I’ve been an atheist — although I prefer the term “secular humanist,” I might as well lay my cards on the table — since I was only 11 years old. My de-conversion, interestingly enough, happened in Hebrew school, during a discussion of Purim: I just suddenly realized that I didn’t believe in God, so I went home and told my parents and that was that.
Like many atheists, I was at first quite thrilled by the recent surge of popular attention being paid to the subject, thanks to the work of Richard Dawkins, Daniel Dennett, Sam Harris, and Christopher Hitchens. I read every word they wrote, and although at first blush I found myself agreeing with a great deal of what they professed, eventually I grew concerned with the tone of their arguments, which struck me as largely adolescent and dismissive and condescending. It’s one thing, I thought, to disagree with someone about whether there’s a god, but it’s another thing entirely to act as if that person is shameful for not agreeing with you. Where had civility gone?
At the same time, I kept hearing a very similar outcry from religious moderates in response to what the so-called “New Atheists” were saying: these men are fundamentalists as well, people insisted. This struck me as wrongheaded. Fervent, yes — they could be called that — but not fundamentalist. Fundamentalism implies an inability to listen to reason, to favor received wisdom over evidence. That just wasn’t an accurate description of what I was reading.
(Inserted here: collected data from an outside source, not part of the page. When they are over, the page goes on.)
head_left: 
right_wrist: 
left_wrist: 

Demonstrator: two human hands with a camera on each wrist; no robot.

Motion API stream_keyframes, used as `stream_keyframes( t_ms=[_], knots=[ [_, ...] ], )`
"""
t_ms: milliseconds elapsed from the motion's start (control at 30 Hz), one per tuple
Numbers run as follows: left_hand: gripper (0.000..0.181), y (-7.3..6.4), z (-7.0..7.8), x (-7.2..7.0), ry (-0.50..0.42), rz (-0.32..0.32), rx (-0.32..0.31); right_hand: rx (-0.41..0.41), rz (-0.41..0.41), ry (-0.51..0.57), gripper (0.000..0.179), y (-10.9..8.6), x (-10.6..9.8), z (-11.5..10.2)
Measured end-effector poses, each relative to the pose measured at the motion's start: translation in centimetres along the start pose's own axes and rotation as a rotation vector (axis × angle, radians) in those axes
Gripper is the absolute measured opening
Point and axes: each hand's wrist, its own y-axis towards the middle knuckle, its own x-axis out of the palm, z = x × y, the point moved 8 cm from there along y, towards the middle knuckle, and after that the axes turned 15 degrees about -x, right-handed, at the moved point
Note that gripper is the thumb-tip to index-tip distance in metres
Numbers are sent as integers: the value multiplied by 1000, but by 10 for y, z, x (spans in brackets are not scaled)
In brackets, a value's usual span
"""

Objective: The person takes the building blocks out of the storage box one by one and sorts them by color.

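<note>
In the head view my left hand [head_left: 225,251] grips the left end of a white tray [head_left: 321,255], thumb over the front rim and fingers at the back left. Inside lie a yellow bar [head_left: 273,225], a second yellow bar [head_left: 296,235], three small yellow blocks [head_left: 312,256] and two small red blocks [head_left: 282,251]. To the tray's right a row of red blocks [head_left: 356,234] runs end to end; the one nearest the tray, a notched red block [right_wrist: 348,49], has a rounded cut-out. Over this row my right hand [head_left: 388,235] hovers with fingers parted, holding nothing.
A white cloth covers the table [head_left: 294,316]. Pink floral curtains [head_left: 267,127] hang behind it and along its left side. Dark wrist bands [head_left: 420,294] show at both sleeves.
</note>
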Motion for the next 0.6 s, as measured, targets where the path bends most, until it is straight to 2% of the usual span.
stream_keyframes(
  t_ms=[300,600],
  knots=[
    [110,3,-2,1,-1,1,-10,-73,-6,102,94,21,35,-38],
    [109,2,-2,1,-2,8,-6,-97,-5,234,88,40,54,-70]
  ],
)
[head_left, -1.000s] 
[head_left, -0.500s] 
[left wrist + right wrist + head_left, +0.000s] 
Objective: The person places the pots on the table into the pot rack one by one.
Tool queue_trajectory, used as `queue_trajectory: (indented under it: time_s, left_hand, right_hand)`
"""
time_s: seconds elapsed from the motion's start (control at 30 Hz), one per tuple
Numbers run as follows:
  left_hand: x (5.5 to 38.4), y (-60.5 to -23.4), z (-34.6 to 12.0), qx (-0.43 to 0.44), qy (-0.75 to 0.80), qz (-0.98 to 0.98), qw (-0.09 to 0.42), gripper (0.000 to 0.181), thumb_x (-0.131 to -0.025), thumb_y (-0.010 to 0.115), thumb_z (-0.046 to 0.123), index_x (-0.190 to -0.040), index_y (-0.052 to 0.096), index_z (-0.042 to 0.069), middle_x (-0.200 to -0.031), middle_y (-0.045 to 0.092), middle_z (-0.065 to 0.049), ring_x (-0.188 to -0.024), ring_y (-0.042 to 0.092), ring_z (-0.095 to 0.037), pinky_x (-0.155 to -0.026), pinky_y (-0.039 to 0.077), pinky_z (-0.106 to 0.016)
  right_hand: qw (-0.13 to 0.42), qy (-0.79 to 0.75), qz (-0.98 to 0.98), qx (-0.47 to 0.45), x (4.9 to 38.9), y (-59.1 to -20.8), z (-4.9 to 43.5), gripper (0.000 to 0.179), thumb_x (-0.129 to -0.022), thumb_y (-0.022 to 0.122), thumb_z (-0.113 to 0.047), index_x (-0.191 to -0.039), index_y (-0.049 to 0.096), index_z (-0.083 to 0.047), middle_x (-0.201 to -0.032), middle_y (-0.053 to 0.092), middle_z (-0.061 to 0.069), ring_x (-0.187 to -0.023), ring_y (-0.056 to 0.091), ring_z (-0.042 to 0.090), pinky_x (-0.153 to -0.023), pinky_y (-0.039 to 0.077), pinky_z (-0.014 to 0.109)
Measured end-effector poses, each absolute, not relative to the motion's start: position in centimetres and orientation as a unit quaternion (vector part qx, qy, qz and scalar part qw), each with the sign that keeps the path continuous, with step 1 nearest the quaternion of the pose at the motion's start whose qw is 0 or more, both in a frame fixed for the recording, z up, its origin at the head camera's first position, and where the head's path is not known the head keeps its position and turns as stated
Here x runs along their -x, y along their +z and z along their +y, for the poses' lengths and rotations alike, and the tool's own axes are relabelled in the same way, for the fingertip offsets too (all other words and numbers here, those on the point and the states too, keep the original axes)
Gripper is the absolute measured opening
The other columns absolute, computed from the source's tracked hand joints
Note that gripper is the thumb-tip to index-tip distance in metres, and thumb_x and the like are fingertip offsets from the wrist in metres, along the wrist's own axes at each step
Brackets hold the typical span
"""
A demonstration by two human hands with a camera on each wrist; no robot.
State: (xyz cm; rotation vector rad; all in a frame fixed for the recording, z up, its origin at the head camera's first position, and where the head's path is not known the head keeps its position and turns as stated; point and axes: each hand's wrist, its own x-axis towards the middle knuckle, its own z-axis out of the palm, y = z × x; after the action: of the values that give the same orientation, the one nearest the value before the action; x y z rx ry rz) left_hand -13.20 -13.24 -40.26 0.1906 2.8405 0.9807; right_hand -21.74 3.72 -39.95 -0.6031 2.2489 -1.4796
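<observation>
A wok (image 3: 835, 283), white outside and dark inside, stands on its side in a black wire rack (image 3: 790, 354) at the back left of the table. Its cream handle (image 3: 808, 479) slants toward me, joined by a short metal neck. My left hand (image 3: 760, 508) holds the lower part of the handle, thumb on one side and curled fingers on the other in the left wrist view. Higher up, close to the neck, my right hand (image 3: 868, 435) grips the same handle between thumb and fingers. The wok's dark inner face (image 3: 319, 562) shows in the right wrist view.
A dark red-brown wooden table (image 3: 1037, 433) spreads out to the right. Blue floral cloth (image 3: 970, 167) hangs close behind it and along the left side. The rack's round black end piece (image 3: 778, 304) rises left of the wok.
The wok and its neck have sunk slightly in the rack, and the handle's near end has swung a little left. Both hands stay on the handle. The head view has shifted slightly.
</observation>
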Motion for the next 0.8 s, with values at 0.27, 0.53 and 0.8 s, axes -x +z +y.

So these were the ideas that were roiling in my mind when I set out to write The Faithkiller: heady ideas, for sure, which meant I had to focus squarely on real, living characters with which to explore them. The questions I wanted to ask spanned, for my mind, the entire 20th century, so I reached into the past to tell part of the story; they also live in the present, so part of the story had to be set there as well. They will also, finally, inform our national future, so I carried the story forward, too.
It struck me, finally, that we could learn a lot about the ideas I was considering by an examination of our popular culture: radio, television, and film. The stories we choose to tell, as a culture, say a great deal about the ideas we’re trying to replicate and propagate. So this is why I centered the play on the evolution of a single literary figure, The Faithkiller: my hope is that his narrative, as it unfolds and transforms through the decades, asks the sort of questions we all need to be asking… and points the way toward a more civil, reasoned discourse about what we believe, why we believe it, and how our beliefs should lead us to act toward each other.